**TASK PROMPT:**
Search the entries for lines with the string "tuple" and say how many there are, giving only the number.

**Collected data entries:**
Content starts

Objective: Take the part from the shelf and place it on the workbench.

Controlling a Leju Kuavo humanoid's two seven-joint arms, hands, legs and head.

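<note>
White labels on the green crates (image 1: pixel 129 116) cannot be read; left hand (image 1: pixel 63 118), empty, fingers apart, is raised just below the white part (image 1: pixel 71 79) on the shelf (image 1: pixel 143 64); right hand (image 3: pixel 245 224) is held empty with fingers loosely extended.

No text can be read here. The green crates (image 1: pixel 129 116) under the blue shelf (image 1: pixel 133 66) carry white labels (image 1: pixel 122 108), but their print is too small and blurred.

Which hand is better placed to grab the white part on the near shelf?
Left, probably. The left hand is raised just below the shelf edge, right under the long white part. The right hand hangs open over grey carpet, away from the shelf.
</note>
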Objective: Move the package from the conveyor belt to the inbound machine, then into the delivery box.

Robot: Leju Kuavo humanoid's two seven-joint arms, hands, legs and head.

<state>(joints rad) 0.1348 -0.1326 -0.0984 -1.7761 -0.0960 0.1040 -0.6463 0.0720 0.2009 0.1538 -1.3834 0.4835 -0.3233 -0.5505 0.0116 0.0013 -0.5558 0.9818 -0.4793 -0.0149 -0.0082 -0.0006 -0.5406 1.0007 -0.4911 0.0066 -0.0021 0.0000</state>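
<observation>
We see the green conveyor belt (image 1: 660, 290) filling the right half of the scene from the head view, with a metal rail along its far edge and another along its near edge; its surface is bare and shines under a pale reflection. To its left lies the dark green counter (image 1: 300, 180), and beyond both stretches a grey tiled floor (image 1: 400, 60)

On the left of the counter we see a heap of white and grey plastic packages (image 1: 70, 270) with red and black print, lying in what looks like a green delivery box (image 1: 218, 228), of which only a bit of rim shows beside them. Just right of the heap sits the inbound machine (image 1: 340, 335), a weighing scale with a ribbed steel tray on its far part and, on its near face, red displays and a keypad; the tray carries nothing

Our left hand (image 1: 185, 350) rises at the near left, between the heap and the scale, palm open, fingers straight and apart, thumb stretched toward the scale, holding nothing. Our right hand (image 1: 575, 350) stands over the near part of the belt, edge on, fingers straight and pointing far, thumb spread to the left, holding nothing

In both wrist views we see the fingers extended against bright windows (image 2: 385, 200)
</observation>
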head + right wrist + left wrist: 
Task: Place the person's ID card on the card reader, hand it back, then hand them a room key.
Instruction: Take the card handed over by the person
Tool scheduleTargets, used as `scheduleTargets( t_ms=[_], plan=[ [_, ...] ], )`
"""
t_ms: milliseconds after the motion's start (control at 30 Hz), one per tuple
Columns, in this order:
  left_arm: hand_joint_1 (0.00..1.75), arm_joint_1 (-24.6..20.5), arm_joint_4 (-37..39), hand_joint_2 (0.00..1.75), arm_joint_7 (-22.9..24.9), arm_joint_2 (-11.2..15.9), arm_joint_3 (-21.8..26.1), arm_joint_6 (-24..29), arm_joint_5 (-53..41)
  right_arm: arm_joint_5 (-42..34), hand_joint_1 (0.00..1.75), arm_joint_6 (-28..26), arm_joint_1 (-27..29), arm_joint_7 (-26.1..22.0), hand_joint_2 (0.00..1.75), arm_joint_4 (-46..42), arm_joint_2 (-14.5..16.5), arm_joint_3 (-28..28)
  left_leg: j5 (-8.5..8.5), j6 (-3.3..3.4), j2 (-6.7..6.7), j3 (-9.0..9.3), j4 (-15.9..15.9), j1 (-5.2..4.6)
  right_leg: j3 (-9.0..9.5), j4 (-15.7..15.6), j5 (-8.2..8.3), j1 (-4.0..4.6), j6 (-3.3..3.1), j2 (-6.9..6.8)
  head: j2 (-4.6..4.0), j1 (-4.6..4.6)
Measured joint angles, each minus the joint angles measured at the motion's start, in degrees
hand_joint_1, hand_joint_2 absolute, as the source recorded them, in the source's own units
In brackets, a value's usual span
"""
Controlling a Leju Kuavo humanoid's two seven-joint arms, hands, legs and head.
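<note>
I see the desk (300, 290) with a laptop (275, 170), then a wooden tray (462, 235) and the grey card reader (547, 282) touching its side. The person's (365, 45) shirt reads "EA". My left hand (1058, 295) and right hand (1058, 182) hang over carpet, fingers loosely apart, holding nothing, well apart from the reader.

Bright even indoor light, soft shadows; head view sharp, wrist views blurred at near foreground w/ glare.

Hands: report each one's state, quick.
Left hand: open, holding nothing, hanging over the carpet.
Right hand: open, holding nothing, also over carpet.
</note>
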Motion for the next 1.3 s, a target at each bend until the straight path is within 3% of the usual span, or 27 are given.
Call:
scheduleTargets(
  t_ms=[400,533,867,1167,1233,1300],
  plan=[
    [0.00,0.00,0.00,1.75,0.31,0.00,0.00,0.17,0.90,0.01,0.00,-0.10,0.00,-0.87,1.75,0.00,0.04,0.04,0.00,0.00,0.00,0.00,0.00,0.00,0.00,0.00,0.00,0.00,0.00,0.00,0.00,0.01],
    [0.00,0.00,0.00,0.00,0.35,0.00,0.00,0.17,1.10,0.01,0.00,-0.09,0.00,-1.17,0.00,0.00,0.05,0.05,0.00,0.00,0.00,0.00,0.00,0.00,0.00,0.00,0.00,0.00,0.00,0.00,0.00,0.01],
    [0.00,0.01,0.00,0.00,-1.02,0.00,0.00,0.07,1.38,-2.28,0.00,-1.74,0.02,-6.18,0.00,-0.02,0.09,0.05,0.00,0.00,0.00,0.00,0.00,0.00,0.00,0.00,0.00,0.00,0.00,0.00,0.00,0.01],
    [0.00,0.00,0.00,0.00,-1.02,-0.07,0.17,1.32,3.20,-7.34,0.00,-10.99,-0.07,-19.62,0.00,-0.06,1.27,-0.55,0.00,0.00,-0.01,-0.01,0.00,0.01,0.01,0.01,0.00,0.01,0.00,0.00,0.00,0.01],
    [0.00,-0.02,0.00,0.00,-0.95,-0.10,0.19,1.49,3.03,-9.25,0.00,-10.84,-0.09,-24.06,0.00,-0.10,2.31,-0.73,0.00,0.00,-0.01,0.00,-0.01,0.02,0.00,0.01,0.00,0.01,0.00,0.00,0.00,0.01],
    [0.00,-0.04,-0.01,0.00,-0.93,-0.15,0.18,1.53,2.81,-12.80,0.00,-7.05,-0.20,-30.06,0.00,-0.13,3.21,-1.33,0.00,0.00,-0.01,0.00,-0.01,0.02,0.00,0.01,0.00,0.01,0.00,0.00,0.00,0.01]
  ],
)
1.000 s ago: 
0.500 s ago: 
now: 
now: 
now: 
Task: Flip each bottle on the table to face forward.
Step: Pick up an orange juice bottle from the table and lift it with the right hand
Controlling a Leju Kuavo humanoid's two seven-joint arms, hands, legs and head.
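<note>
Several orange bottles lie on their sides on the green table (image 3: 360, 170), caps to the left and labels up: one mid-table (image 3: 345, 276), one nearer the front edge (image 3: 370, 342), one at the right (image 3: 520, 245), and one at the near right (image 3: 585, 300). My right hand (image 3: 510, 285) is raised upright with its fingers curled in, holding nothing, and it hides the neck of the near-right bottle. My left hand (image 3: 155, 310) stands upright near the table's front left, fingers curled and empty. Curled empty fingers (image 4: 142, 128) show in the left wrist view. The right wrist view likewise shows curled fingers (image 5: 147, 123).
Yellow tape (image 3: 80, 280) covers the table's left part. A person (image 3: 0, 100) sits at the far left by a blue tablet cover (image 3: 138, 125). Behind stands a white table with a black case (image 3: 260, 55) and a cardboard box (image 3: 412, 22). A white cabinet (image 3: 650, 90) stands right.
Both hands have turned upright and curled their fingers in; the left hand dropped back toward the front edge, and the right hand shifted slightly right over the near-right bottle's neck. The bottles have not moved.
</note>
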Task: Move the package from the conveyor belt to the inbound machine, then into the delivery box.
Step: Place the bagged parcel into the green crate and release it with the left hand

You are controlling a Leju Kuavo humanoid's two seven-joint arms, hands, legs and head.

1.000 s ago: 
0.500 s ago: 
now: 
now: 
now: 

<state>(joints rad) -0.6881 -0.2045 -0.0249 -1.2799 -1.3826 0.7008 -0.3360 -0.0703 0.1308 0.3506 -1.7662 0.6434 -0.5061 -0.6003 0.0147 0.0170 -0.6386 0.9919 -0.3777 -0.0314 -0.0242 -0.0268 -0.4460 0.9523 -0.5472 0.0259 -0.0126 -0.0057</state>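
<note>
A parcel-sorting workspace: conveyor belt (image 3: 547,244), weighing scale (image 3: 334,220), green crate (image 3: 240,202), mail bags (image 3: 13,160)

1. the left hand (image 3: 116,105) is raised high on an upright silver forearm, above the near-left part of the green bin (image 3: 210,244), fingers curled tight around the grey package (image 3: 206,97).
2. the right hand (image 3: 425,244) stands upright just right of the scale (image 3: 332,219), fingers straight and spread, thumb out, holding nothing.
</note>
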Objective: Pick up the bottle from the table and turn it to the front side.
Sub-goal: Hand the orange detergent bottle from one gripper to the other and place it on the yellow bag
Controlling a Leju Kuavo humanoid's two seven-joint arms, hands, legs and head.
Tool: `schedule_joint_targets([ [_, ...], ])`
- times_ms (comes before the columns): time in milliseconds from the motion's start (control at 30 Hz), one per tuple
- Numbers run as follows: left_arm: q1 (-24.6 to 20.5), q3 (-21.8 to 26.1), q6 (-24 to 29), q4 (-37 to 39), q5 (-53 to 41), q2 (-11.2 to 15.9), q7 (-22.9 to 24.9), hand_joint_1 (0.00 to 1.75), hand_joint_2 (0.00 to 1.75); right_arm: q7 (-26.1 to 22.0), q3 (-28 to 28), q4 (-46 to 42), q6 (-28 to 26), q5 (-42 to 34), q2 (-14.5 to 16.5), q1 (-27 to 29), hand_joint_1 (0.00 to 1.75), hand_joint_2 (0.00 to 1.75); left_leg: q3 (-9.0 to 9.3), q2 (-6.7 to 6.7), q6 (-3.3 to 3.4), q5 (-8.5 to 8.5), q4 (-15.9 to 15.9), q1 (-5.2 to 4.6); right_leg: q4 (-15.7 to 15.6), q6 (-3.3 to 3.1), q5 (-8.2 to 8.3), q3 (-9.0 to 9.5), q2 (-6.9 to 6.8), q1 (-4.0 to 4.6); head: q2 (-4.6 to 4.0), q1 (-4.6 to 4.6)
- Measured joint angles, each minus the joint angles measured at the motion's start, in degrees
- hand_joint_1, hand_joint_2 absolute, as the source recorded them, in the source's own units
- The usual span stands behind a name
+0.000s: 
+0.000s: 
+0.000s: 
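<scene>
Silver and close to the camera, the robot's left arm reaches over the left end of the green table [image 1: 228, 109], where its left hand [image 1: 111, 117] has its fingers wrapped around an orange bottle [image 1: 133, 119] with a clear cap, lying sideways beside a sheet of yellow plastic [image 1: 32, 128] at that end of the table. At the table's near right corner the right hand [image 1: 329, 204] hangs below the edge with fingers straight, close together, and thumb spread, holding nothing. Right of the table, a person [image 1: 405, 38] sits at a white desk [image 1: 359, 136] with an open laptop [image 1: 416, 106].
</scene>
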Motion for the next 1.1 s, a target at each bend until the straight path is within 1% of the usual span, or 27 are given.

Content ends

**SOLUTION TO THIS EXERCISE:**
2